Na conversa com os jornalistas, Justiniano falou sobre a insistência sobre o tema da ditadura, que ele faz questão de classificar como “civil-militar”. A exemplo do que houve no Brasil, a ditadura não foi iniciativa única dos militares, mas contou com o apoio, conivência e iniciativa de setores civis, entre eles, empresários, parte da classe média, mídia e parte do sistema judiciário.

“Há gente que tem muito medo da memória. Dizem para falarmos de outros assuntos, olhar para o futuro e não do passado”, diz. Respondo assim: “O problema é de vocês, esta foi minha vida, e a da minha geração. Temos o dever de resgatar esse momento de memória e incentivar a outros artistas e ajudar a reconstruir o vivido. Para mim, essa película não é política, é policial, criminosa. Ela só foi possível pela invenção do inimigo interno, conforme ensinavam os oficiais americanos na Escola das Américas, no Panamá. Gladys, como gente comum, acabou por sofrer com a pior parte da ditadura. Não podemos esquecer a História”.

Fala também sobre dosar denúncia e emoção, humor com cenas mais incisivas de violência contra os direitos humanos. “É bom contar a história através da emoção. Transmite algo que se torna de maior alcance que a mera racionalidade. Os franceses têm a expressão “savoir par coeur”, quando algo está memorizado. É a memória pelo coração, pela emoção”, diz.

Nesse sentido, o filme atinge uma mescla bem interessante. O espectador é convidado a se emocionar com a vivacidade do menino Vladi, mas também com a valentia de Gladys e seu impulso vital, expresso através da sensualidade. Também pode ser tocante acompanhar a curva dramática de Samuel e sua descoberta de que o mundo em que pregava estava mais distante de Deus do que ele poderia supor.

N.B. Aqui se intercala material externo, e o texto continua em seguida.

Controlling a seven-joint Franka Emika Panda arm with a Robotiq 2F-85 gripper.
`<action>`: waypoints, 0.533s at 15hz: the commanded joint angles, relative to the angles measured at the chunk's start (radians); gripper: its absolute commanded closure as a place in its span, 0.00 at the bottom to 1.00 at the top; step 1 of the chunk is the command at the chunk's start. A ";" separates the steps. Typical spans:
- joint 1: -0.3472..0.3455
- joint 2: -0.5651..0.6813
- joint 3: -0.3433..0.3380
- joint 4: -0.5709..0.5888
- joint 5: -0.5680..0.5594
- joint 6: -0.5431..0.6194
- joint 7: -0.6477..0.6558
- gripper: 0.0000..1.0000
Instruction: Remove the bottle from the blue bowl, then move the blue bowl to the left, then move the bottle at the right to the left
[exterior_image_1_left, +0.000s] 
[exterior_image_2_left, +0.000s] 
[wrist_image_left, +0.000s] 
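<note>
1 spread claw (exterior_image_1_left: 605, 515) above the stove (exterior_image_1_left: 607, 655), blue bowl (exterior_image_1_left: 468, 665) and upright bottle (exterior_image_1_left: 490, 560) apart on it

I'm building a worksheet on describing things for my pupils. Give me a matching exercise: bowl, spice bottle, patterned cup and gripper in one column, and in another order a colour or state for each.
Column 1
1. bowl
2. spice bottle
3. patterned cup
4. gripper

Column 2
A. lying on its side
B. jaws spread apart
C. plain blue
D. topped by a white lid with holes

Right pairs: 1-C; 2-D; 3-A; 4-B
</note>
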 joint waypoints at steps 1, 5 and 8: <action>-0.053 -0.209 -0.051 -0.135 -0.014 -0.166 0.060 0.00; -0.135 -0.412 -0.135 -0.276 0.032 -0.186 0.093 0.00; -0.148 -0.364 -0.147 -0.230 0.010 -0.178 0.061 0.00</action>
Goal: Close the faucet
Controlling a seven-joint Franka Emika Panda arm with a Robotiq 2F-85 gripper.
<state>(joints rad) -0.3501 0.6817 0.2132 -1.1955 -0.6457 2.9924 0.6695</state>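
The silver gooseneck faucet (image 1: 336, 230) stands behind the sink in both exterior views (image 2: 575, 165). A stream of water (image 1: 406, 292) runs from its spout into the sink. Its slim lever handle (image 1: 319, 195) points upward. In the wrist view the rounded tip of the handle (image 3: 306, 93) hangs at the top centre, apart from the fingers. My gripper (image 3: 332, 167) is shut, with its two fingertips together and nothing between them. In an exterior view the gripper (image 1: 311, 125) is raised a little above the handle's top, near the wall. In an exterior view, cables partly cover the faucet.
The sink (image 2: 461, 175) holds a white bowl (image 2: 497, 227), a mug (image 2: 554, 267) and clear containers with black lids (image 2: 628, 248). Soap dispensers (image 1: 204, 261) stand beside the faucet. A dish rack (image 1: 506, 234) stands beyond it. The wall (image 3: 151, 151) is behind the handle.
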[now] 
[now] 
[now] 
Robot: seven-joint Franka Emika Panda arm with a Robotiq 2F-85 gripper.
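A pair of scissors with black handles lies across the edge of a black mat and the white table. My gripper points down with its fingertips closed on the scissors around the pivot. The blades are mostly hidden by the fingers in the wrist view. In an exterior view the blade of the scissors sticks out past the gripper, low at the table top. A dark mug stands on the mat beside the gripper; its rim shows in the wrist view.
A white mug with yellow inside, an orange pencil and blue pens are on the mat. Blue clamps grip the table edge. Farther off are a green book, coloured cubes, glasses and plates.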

Há então esse diálogo com obras tais como Machuca, de Andrés Wood, na disposição de olhar uma realidade ingrata pelo ponto de vista infantil. Mas também a dolorosa descoberta da tragédia histórica pelo olhar estrangeiro, que remete ao clássico Missing, de Costa-Gavras, também ambientado na ditadura chilena.

O lirismo de algumas cenas é quebrado por outras, com imagens duras de violência contra pessoas indefesas. Um crítico argumentou que o filme era pouco sutil nesse sentido e Justiniano respondeu que, pelo que conhecia sobre o assunto, havia sido até tímido. “Conheço relatos de atrocidades que não poderia jamais colocar na tela sob pena de afastar os espectadores”, diz. “Digo que este não é filme de denúncia, mas policial, criminal, falando de criminosos e assassinos”, diz. “Não queria fazer um filme politicamente correto, com alusões e imagens atenuadas para não ofender o bom gosto da crítica”, diz.